Real things--these can be actual objects, or they can be events that impinge on your life. You can be hurt by the closing of the factory where you work. You can pay a price for the dissolution of a marriage. You can be thrown into turmoil by the loss of a parent.

Thoughts are kind of like words, except they're even more immaterial than words. Thoughts are secret, private, hidden away in the fortress of our skulls. That is, they are until they force their way out of that stronghold--as words. Then those private, hidden thoughts can be out in the wild.

But wait a minute! Are words really so immaterial? What about words that can hurt? Are there really such things? How about words like, "I Hate You!" Or, "You're Fired!" Or, "I Hope You Die!" How about all those hateful epithets that we use so often without even thinking? And where's the thought in that?

So, maybe, that childhood rhyme isn't really true after all. Maybe sticks and stones aren't the only things that can hurt us. Maybe words can hurt us every bit as deeply as anything that's physical.

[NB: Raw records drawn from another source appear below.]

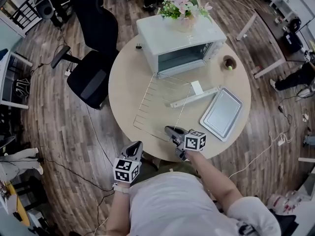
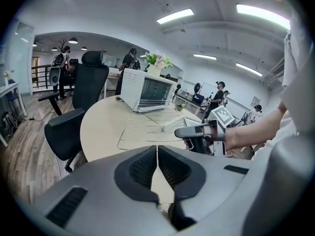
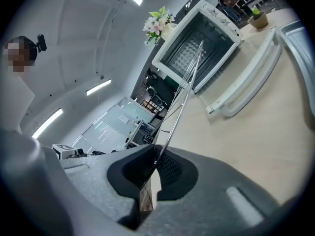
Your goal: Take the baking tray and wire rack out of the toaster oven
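Rack [image 1: 162,102] pinched in right tongs [image 1: 171,131] (tray [image 1: 222,113] lies alongside).

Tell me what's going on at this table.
A person with a gripper in each hand is emptying the toaster oven. The right gripper is shut on the near edge of the wire rack, out in front of the open oven. The baking tray already lies on the round table beside it. The left gripper is shut and empty, near the table's edge.

On the table [image 1: 125,90], oven [image 1: 172,33] sits at 12 with flowers [image 1: 183,6] on top, rack [image 1: 160,102] in front toward 6, tray [image 1: 221,113] at 4, chair [image 1: 91,77] off at 9.
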A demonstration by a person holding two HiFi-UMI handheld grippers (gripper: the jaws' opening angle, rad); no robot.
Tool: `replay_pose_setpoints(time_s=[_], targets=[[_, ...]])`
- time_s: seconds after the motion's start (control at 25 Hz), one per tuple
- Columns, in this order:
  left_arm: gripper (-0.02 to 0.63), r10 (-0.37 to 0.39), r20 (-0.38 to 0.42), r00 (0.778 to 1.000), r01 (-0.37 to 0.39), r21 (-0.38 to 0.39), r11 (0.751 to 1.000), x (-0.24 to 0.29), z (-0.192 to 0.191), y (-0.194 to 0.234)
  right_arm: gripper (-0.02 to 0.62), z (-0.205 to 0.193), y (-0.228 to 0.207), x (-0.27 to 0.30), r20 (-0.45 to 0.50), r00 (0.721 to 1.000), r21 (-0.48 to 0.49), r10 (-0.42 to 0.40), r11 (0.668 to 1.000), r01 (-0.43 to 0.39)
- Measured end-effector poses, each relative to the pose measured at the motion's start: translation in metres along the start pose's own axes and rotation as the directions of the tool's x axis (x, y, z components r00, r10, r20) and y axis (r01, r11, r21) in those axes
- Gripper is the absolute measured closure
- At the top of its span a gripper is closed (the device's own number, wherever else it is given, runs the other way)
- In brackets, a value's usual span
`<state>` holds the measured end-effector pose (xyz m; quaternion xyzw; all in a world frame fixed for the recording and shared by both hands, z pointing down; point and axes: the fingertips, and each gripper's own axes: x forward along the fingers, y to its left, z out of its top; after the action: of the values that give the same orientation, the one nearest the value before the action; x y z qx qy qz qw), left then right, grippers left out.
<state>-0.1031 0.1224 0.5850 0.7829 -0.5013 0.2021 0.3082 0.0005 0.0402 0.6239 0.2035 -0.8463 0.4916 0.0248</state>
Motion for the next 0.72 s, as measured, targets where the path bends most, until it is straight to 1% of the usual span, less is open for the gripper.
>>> replay_pose_setpoints(time_s=[0.36,0.72], targets=[[0.614,-0.002,0.007,1.000,0.003,-0.021,1.000,-0.038,0.000,0.057,0.586,-0.022,0.018,0.065,-0.057,0.998,0.051,-0.022,0.998,0.025],[0.614,-0.009,0.004,1.000,0.009,-0.036,0.999,-0.060,-0.003,0.112,0.586,-0.032,0.020,0.121,-0.068,0.996,0.107,-0.055,0.992,0.062]])
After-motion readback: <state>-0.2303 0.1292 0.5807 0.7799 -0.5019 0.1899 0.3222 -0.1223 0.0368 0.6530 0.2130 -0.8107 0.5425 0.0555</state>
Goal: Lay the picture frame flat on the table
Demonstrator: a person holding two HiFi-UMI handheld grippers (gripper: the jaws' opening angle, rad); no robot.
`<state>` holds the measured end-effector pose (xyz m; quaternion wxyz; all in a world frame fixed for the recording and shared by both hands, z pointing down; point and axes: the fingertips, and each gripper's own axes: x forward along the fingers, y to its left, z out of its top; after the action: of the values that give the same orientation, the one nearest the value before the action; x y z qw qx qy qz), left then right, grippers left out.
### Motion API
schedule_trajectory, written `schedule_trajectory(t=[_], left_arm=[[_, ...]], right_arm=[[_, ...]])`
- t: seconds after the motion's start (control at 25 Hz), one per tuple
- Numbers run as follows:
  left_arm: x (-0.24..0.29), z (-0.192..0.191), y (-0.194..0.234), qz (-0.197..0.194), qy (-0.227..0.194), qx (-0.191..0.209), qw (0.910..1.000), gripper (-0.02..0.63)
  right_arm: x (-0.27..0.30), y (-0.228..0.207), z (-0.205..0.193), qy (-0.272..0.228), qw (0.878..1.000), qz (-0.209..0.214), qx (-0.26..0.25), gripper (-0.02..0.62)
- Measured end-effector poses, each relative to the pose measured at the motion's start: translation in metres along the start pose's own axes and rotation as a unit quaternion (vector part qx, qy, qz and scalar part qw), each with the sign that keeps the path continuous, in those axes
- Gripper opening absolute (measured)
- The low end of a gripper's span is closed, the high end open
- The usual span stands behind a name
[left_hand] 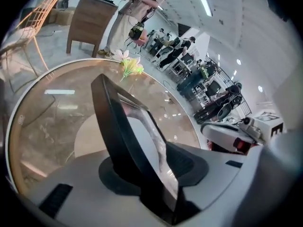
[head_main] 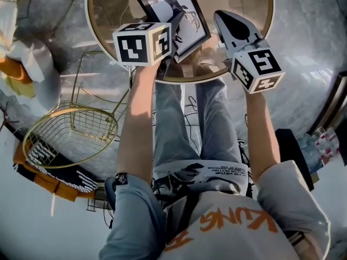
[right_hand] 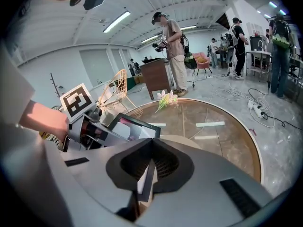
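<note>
A black picture frame (head_main: pixel 172 14) with a pale picture lies tilted over the near part of the round gold-rimmed table (head_main: pixel 217 77). My left gripper (head_main: pixel 178 21) reaches its near edge. In the left gripper view the frame (left_hand: pixel 142 141) stands edge-on between the jaws of the left gripper (left_hand: pixel 151 170). The pads stand a little apart from it, so the gripper is open. My right gripper (head_main: pixel 219 16) hovers just right of the frame, shut, with nothing held. From the right gripper view (right_hand: pixel 151 143), the frame (right_hand: pixel 130 126) and the left gripper (right_hand: pixel 90 126) show to the left.
An artificial flower (right_hand: pixel 166 98) lies at the table's far edge. A gold wire chair (head_main: pixel 70 131) stands to the left of my legs. A wooden cabinet (right_hand: pixel 158 74), a standing person (right_hand: pixel 173 46) and floor cables (right_hand: pixel 255 108) lie beyond the table.
</note>
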<state>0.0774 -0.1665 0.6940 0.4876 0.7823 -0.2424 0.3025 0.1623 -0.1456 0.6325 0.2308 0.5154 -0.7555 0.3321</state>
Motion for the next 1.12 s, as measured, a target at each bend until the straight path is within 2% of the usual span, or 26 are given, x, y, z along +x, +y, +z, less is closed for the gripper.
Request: schedule_trajectory(t=[0.08,0.28,0.4,0.6,0.76,1.0,1.12], left_arm=[[0.003,-0.006,0.004,0.019,0.021,0.015,0.9995,0.247],[0.001,-0.016,0.019,0.071,0.041,0.020,0.9964,0.319],[-0.009,-0.023,0.032,0.106,0.047,-0.002,0.9933,0.328],[-0.029,-0.020,0.039,0.111,0.012,-0.048,0.9926,0.333],[-0.045,-0.014,0.033,0.113,-0.008,-0.047,0.9925,0.333],[-0.066,0.002,0.016,0.087,-0.050,-0.055,0.9934,0.330],[-0.083,0.007,-0.003,0.077,-0.072,-0.047,0.9933,0.291]], right_arm=[[0.000,-0.003,0.000,-0.003,1.000,-0.001,0.003,-0.003],[-0.001,-0.005,-0.001,-0.007,1.000,-0.002,0.009,-0.003],[-0.002,-0.006,-0.001,-0.008,1.000,-0.002,0.010,-0.003],[-0.004,-0.002,0.001,-0.006,1.000,-0.003,0.009,-0.003],[-0.005,0.007,0.010,-0.007,1.000,0.002,0.002,-0.003],[-0.008,0.027,0.038,-0.023,1.000,0.008,-0.019,-0.003],[-0.020,0.041,0.047,-0.026,0.999,0.012,-0.026,-0.003]])
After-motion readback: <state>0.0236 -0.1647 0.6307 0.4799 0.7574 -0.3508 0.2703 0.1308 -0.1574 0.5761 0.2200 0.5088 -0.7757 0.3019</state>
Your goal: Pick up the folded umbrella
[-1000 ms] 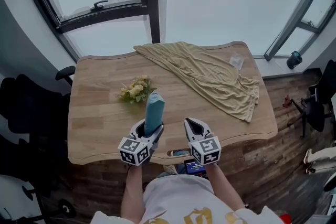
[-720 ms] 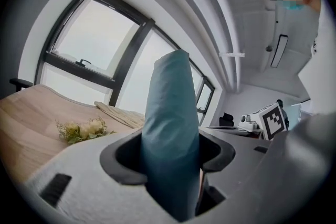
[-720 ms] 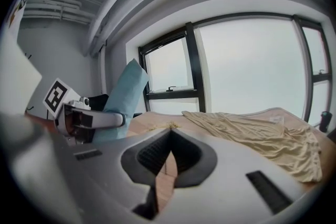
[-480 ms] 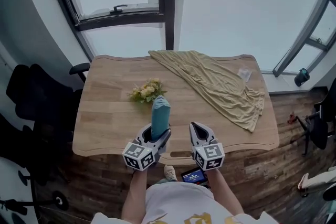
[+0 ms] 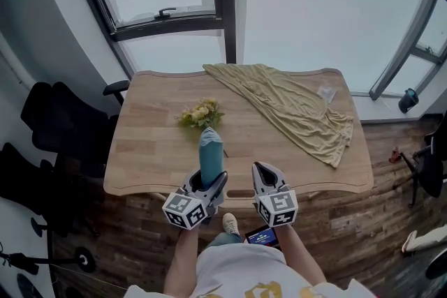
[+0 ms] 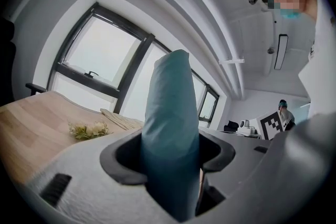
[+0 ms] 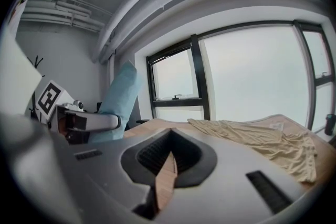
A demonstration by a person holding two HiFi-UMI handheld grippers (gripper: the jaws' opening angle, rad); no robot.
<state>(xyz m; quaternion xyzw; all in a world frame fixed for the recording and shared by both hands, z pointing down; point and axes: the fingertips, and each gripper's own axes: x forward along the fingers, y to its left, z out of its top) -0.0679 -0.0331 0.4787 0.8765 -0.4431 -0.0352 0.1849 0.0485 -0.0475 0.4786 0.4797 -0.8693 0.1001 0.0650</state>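
Observation:
The folded umbrella [image 5: 211, 155] is a teal, sleeve-covered bundle that points away from me over the near table edge. My left gripper [image 5: 207, 182] is shut on its lower part, and the jaws stand wide around it. In the left gripper view the umbrella [image 6: 170, 123] fills the gap between the jaws and rises up the middle. My right gripper [image 5: 263, 171] hovers beside it to the right, shut and empty. In the right gripper view its jaws [image 7: 169, 157] leave only a thin slit, and the umbrella [image 7: 118, 99] and left gripper [image 7: 89, 122] show at the left.
A wooden table [image 5: 154, 157] lies below and ahead. On it are a small bunch of pale flowers [image 5: 199, 115], a rumpled tan cloth [image 5: 293, 108] and a small clear packet [image 5: 326, 93]. Black chairs [image 5: 63, 129] stand at the left. Large windows [image 5: 307, 3] are behind.
Both grippers have drawn back towards me and risen, the left one carrying the umbrella off the table. The umbrella now hangs over the near edge.

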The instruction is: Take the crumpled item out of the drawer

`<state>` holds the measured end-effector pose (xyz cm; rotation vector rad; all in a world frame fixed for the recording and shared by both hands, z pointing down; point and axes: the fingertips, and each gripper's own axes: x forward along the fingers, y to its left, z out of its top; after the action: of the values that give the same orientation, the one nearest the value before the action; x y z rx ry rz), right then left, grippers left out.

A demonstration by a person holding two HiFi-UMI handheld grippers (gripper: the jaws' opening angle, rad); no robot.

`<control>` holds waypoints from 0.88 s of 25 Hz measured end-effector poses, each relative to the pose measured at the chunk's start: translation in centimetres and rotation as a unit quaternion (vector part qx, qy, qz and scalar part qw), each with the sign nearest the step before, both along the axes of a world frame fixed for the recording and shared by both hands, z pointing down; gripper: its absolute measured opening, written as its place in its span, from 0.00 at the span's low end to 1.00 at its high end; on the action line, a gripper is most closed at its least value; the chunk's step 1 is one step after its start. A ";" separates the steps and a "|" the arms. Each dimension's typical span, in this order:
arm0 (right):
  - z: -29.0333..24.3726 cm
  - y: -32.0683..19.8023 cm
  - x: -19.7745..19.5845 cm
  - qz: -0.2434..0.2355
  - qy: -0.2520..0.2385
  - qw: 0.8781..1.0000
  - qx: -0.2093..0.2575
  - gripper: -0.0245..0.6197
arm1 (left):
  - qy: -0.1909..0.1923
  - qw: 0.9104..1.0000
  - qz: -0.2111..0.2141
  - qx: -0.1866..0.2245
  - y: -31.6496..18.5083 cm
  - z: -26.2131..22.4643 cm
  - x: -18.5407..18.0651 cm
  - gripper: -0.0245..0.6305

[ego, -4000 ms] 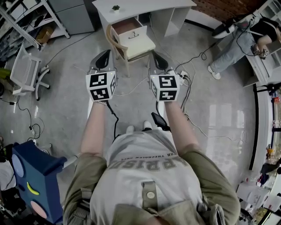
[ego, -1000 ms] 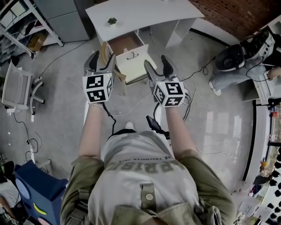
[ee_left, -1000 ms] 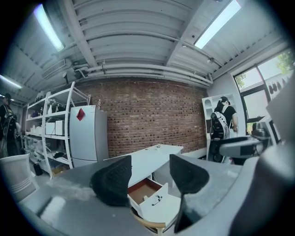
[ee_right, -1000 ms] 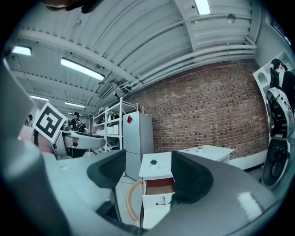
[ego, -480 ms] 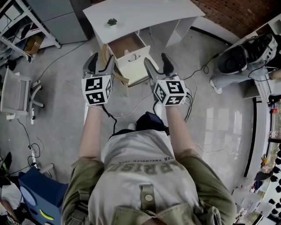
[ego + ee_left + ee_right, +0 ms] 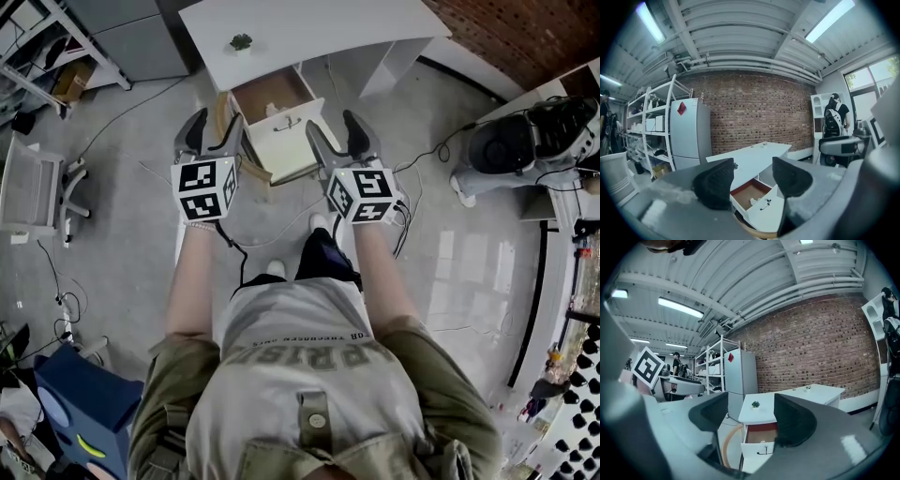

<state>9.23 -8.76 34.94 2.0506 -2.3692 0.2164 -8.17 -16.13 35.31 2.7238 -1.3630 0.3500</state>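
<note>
The drawer (image 6: 270, 92) stands pulled open at about 12 o'clock in the head view, drawn out from under a white desk (image 6: 309, 37). Its inside is bare reddish-brown wood. Its front panel (image 6: 286, 124) is white, with 1 small dark handle at the middle. The crumpled item (image 6: 273, 110) is a small white wad lying on the drawer floor, at the 6 o'clock edge of the cavity, close behind the front panel. The left gripper view shows it as a pale scrap (image 6: 753, 201).
</note>
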 end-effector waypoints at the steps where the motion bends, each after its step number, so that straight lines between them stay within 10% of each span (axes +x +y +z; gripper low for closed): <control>1: 0.2 -0.4 0.5 -0.005 0.000 1.000 -0.002 0.52 | 0.000 1.000 -0.004 -0.001 -0.4 0.0 0.4 0.44; 22: 1.4 -14.8 10.6 -0.142 -0.008 0.989 -0.039 0.52 | -0.007 0.987 -0.156 -0.036 -8.6 1.4 7.6 0.44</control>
<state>19.83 -23.55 36.36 1.6577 -2.5779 0.3168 -0.60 -24.69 36.66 2.4014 -1.7099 0.3864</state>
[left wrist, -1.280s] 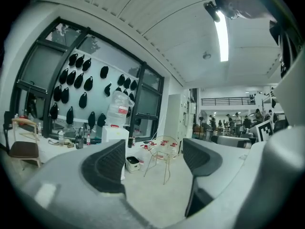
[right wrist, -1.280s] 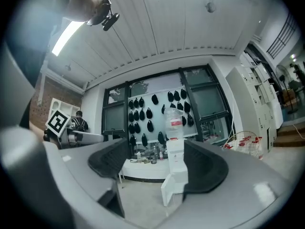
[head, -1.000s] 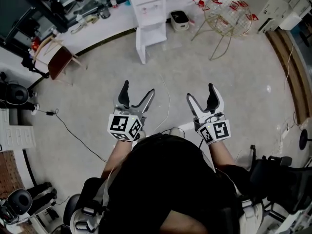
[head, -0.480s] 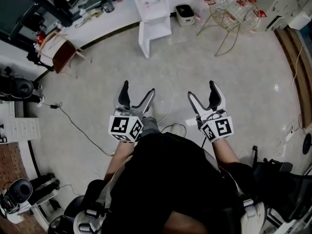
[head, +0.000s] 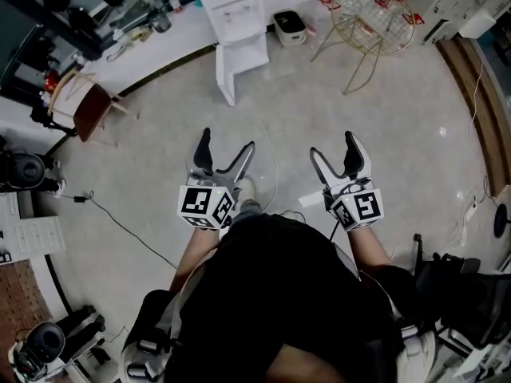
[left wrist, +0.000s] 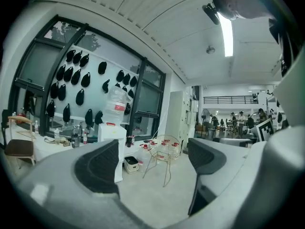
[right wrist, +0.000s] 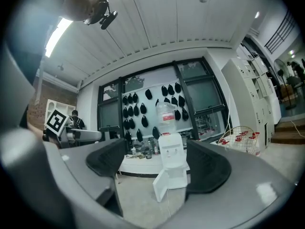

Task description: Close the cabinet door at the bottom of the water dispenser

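A white water dispenser [head: 235,18] stands at the far wall, well ahead of me; its bottom cabinet door [head: 224,73] hangs open to the left. In the right gripper view the dispenser [right wrist: 170,161] with its bottle shows between the jaws, its door [right wrist: 160,184] swung out. The left gripper view has the dispenser [left wrist: 112,149] partly hidden behind the left jaw. My left gripper [head: 224,148] and right gripper [head: 336,151] are both open and empty, held side by side above the floor, far from the dispenser.
A wire basket stand [head: 369,24] with red clips stands right of the dispenser. A small white appliance [head: 289,27] sits on the floor between them. A brown chair [head: 80,106] is at the left. Cables [head: 120,222] trail across the grey floor.
The view has shifted slightly; the dispenser sits a little further left and up in the head view than half a second ago. Both grippers keep their open pose.
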The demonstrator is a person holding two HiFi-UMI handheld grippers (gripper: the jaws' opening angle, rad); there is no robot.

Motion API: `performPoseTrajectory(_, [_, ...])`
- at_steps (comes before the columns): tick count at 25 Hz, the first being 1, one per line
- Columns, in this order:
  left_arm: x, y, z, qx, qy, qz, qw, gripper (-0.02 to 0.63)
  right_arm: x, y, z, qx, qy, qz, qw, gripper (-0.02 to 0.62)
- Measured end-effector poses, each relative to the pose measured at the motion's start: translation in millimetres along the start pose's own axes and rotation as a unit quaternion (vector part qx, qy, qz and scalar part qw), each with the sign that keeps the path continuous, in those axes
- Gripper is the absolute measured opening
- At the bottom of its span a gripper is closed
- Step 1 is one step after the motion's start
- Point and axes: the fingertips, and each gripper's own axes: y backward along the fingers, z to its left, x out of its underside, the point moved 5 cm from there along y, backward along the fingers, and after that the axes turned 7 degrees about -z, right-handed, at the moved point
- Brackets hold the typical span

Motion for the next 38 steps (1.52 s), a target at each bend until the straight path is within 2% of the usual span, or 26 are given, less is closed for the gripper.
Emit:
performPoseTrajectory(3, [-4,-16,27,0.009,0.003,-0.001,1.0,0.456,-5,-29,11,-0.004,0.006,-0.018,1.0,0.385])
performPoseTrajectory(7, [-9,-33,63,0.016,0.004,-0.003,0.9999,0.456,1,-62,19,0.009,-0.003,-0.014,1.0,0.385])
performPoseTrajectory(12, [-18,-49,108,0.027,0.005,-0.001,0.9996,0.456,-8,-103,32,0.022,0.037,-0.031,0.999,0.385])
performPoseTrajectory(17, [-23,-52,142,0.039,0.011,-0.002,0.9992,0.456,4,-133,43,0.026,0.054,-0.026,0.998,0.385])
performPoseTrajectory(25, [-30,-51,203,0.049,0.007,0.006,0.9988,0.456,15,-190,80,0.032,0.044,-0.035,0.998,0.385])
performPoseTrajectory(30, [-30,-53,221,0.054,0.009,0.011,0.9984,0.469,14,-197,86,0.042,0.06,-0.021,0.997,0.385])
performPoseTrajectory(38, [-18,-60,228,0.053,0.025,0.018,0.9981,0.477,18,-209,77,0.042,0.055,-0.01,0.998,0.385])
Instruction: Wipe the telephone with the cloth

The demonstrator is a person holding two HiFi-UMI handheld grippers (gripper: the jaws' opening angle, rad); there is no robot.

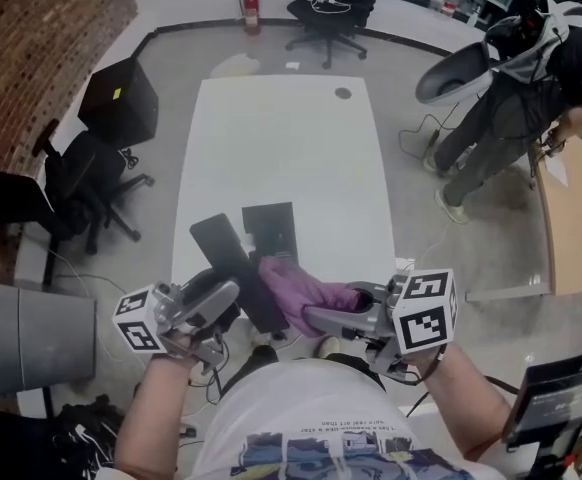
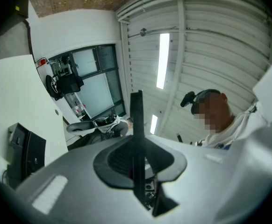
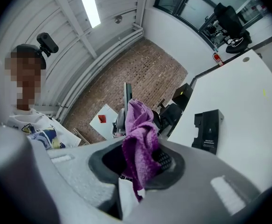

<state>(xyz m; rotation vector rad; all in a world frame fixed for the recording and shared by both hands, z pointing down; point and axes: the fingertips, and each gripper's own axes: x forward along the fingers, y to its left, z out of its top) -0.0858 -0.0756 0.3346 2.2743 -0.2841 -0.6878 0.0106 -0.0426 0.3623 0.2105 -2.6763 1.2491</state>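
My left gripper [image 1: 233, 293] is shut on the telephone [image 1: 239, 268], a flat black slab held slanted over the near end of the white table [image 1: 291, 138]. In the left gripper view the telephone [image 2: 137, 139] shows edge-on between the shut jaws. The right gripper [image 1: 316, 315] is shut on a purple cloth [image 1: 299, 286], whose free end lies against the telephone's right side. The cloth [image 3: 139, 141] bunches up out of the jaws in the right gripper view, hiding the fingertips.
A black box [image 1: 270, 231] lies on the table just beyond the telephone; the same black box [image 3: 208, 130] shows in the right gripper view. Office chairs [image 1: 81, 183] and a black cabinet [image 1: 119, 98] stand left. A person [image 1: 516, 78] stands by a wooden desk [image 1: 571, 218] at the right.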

The ancient Greeks knew a thing or two about words. They had the word "logos." That's the same word that appears in the Gospel of John, chapter 1, verse 1, where we read "In the beginning was the Word." The "Word" is Jesus, the "Word" in Greek is "logos." The logos was with God, and the logos was God. Suddenly a word becomes infinitely powerful--the very word is God. This word is something beyond our everyday experience. This word creates, maintains, judges, and can destroy.

Suddenly, you can utter "My word!" and mean "My God!"

When we talk about matters of the spirit, we use words. We have thoughts, ideas, and we express them in words. And they seem pretty safe. But give some thought to this--words are powerful. They move in ways that we may not realize at first. What's the phrase used in so many confessions in the church--"we have sinned against you in thought, word and deed." Ah--there's that progression. thought becomes word, and word engenders deed.

Word moves through that membrane and becomes deed. It shapes what we do. It takes on life of its own and moves about amongst men, and does its work. What thought formed in that mind to be expressed in that word, which became flesh in that deed?

There's a mystery. That just as we can think and speak and act, God thought, and spoke, and his Word became flesh among us.

The world is a lot more than literalists would have us believe. We live in a space that has not only physical and temporal dimension, but also conceptual and intellectual and spiritual dimension. Emotions live there. Demons can be found anywhere, waiting to attach themselves to minds that aren't aware of what lies in wait in the darker corners. Actions in the physical and temporal realm intersect and mediate in the intellectual and spiritual realm just as strongly. Words have a long train; they are attached to more than we might think at first.

We inhabit realms that we can't see with our eyes, but where there is a reality that can affect us just as much as anything we encounter in 3D. We set ourselves up for damage and hurt if we fail to be aware of this fact.